_ACTIVITY_. If a line in the listing below holds the word "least", it counts toward the total; report that total alone.

*** Opening DATA IN THIS EXERCISE ***

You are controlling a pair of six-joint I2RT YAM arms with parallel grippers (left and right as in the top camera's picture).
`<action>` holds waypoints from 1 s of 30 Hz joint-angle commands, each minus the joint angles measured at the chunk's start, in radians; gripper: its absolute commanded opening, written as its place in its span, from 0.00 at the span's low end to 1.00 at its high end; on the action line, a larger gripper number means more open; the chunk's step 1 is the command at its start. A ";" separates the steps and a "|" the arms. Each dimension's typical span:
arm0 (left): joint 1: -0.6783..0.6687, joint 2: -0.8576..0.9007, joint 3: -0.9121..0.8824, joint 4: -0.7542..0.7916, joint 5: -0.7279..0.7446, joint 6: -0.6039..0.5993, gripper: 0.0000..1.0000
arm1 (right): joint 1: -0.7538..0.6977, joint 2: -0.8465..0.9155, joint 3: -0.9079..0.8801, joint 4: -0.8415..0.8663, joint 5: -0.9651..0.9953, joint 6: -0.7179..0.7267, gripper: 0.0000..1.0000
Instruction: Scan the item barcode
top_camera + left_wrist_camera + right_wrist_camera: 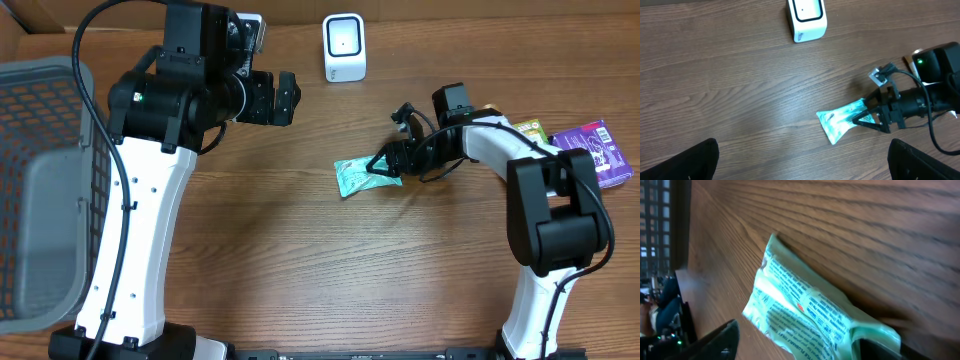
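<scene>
The step in hand is the pick-up: nothing is being shown to the scanner yet.

The pale green packet lies flat on the wooden desk, a little right of centre in the overhead frame, well below the white scanner that stands at the top centre. The right pincer is down at desk level on the packet's right-hand end. In the left wrist view its dark fingers stand in a V on either side of that end, partly spread. Whether they are already pinching the wrapper, I cannot tell. The right wrist view shows fine print across the film but no barcode I can make out.

The left pincer hangs at the upper left, jaws spread wide and holding nothing, looking down on the packet and the scanner.

At the left edge sits a grey mesh basket. At the far right, beside the right arm, lie a purple packet and a yellowish one, both untouched.

Next, I judge, the right pincer needs a firm hold on the thin, slippery film. It must then lift the packet clear and carry it up the frame to the scanner, turned so that the barcode side faces the scanner's window. A shallow bite on one end could let the packet droop or slip.
</scene>
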 commanded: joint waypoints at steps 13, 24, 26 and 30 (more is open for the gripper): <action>0.000 0.009 0.003 0.001 0.008 0.011 1.00 | -0.002 0.128 -0.008 -0.001 0.055 0.007 0.10; 0.000 0.009 0.003 0.001 0.008 0.011 1.00 | -0.125 0.042 0.103 -0.183 -0.212 0.037 0.04; 0.000 0.009 0.003 0.001 0.007 0.011 1.00 | -0.137 0.006 0.116 -0.208 -0.236 0.037 0.04; 0.000 0.009 0.003 0.001 0.007 0.011 0.99 | -0.140 -0.102 0.122 -0.225 -0.234 0.037 0.04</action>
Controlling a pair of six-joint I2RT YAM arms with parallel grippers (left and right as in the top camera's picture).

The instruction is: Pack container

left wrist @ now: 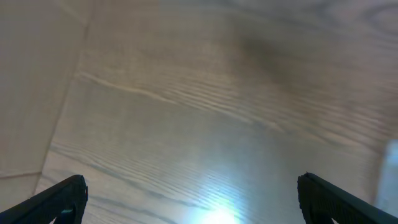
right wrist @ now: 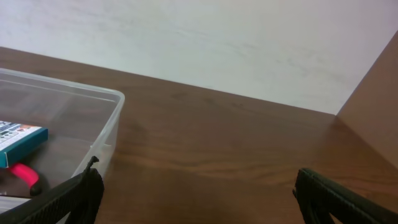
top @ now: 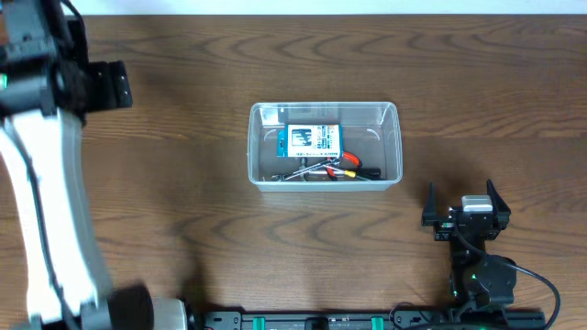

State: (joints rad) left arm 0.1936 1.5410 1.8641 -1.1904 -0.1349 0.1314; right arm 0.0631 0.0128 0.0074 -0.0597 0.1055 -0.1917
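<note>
The clear plastic container (top: pixel 395 147) stands in the middle of the table. Inside it lie a small blue-and-white box (top: pixel 310 139) and a few small tools with red and orange handles (top: pixel 344 169). My right gripper (top: pixel 462 198) is open and empty, to the right of and nearer than the container. In the right wrist view the container's corner (right wrist: pixel 102 102), the box (right wrist: pixel 22 138) and a red handle (right wrist: pixel 25 174) show at the left of the open fingers (right wrist: pixel 199 194). My left gripper (left wrist: pixel 193 200) is open and empty over bare table, with the left arm (top: pixel 46 147) at the far left.
The wood table (top: pixel 183 211) surrounds the container. A pale wall (right wrist: pixel 217 43) runs behind the table's far edge. A black rail (top: pixel 348 321) with the arm bases lies along the front edge.
</note>
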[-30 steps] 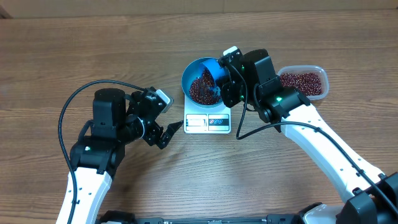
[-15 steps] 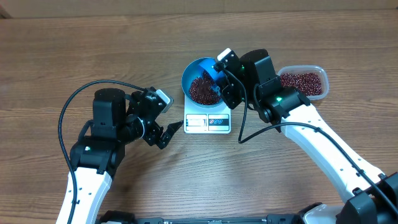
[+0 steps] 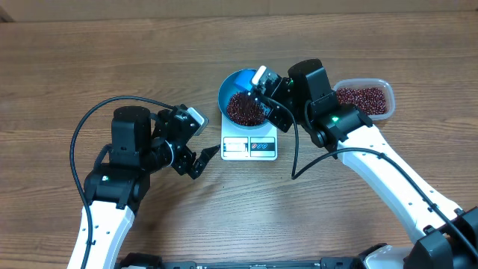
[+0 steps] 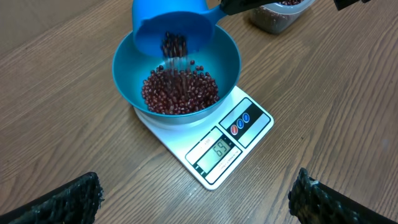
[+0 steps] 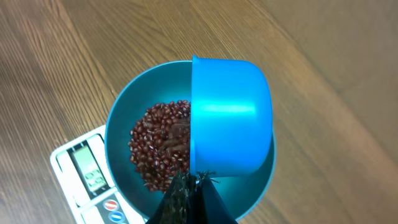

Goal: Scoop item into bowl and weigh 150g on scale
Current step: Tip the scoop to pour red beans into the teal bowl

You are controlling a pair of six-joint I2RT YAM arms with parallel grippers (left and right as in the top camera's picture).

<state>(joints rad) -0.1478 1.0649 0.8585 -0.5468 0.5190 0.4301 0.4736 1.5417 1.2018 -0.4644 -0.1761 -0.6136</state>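
Teal bowl (image 4: 227, 61) on the white scale (image 4: 219, 148) sits under the tipped blue scoop (image 4: 171, 28), clenched in the right gripper (image 5: 190, 186) while the left gripper (image 3: 203, 160) hangs released, so beans (image 4: 180, 93) streaming in too fast could overshoot the weight.

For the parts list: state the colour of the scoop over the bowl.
Bright blue scoop, clearest in the right wrist view.
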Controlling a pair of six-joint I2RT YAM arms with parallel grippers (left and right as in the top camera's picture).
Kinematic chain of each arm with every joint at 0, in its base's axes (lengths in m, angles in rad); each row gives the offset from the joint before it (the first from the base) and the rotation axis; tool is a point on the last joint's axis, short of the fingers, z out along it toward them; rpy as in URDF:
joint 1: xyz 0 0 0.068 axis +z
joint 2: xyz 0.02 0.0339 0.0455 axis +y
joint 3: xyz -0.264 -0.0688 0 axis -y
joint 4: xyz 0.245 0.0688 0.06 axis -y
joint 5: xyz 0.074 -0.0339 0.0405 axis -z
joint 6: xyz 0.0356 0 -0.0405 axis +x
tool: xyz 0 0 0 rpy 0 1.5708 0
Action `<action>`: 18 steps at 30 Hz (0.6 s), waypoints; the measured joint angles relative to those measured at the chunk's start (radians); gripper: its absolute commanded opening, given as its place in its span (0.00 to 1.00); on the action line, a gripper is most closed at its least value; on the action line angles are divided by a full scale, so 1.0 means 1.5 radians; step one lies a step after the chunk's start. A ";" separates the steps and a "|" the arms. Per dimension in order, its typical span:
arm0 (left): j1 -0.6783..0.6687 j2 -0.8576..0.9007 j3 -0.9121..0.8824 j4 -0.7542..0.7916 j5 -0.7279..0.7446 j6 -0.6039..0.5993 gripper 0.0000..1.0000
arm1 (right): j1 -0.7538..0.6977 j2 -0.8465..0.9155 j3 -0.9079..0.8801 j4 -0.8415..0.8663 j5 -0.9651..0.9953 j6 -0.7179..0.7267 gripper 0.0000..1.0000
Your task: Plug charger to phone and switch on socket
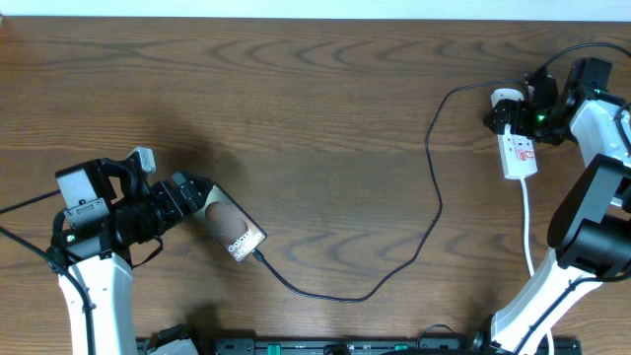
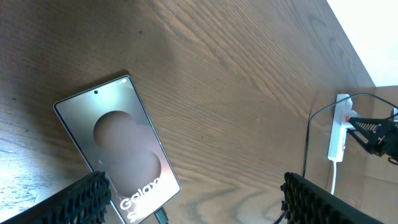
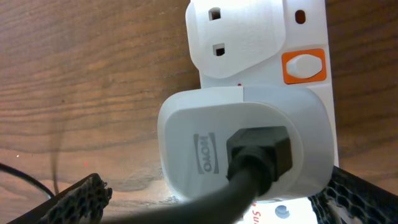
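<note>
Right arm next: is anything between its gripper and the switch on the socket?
Partly. The white adapter plugged into the socket sits between the fingers of the right gripper. The orange switch lies just beyond the adapter's edge, and nothing covers it.

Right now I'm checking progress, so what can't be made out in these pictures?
- Thin black charger cable's plug at the slim dark glossy phone: the left wrist view's bottom edge cuts it; overhead too small.
- Orange switch on the narrow white power strip: on or off unreadable, right wrist.
- Strip's lower part: behind the white adapter.
</note>
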 measured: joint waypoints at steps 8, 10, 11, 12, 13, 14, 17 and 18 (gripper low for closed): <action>0.000 0.000 0.000 -0.004 0.000 0.000 0.87 | 0.003 0.009 0.009 0.002 0.005 0.019 0.96; 0.000 0.000 0.000 -0.004 0.000 0.000 0.87 | 0.003 0.009 0.009 0.003 0.004 0.021 0.96; 0.000 0.000 0.000 -0.004 0.000 0.000 0.87 | 0.003 0.010 0.010 0.003 0.004 0.021 0.96; 0.000 0.000 0.000 -0.004 0.000 0.000 0.87 | 0.003 0.010 0.010 0.004 0.003 0.023 0.96; 0.000 0.000 0.000 -0.004 0.000 0.000 0.87 | 0.003 0.010 0.010 0.004 0.003 0.023 0.97; 0.000 0.000 0.000 -0.004 0.000 0.000 0.87 | 0.003 0.010 0.010 0.004 0.002 0.023 0.97; 0.000 0.000 0.000 -0.005 0.000 0.000 0.87 | 0.003 0.010 0.010 0.005 0.001 0.026 0.99; 0.000 0.000 0.000 -0.005 0.000 0.000 0.87 | 0.003 0.010 0.010 0.006 0.001 0.033 0.99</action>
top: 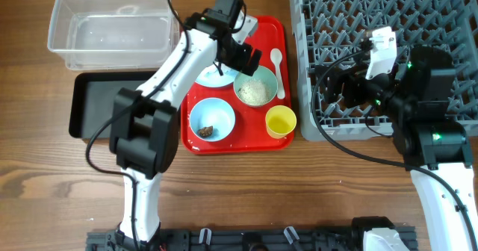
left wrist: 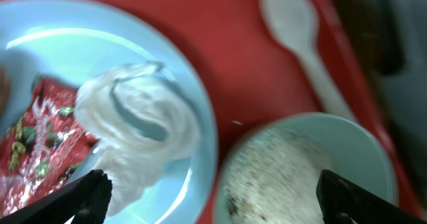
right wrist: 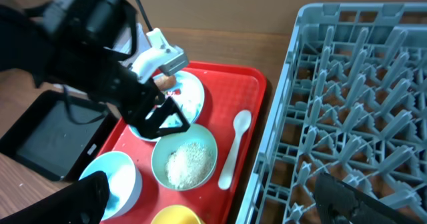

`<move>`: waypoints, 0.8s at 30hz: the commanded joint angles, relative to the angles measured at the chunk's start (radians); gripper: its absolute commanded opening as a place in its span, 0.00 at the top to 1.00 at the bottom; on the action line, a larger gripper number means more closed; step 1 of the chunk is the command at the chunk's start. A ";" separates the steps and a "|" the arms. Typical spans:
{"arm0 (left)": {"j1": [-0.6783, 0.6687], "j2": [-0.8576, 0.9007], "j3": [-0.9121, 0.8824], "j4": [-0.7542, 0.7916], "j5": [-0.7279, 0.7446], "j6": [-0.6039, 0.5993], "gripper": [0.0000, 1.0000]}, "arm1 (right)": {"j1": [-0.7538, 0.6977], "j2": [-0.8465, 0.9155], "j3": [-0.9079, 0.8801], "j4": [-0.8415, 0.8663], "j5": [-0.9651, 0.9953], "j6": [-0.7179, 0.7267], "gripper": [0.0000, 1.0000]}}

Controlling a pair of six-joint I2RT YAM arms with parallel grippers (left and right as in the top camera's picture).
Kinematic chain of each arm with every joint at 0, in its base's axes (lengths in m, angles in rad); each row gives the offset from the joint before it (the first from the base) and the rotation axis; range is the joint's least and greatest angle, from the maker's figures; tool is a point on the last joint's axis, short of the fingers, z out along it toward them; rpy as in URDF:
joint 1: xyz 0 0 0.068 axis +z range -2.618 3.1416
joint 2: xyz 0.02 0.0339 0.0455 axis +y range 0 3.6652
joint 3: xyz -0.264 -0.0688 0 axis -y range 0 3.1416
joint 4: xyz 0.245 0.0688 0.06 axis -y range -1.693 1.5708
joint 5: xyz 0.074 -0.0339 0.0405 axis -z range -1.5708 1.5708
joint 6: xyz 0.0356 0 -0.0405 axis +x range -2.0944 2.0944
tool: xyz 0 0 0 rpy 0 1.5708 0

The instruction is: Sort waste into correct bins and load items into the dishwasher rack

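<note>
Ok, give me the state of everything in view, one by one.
Tub: empty.
Black tray: empty.
Rack: nothing loaded where visible.
Plate: holds wrapper and paper.
Green bowl: holds rice.
Blue bowl: holds a morsel.
Cup: upright, empty.
Spoon: lying on the red tray.
Left gripper: open, over plate.
Right gripper: open, empty.

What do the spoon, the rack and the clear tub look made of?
The spoon looks like white plastic or melamine: opaque, with a dull sheen. The rack is probably moulded grey plastic, matte, with its pegs formed in. The clear tub seems to be transparent plastic, with see-through walls and glossy highlights.
</note>
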 commanded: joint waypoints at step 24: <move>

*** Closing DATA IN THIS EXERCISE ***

_REPLY_. 2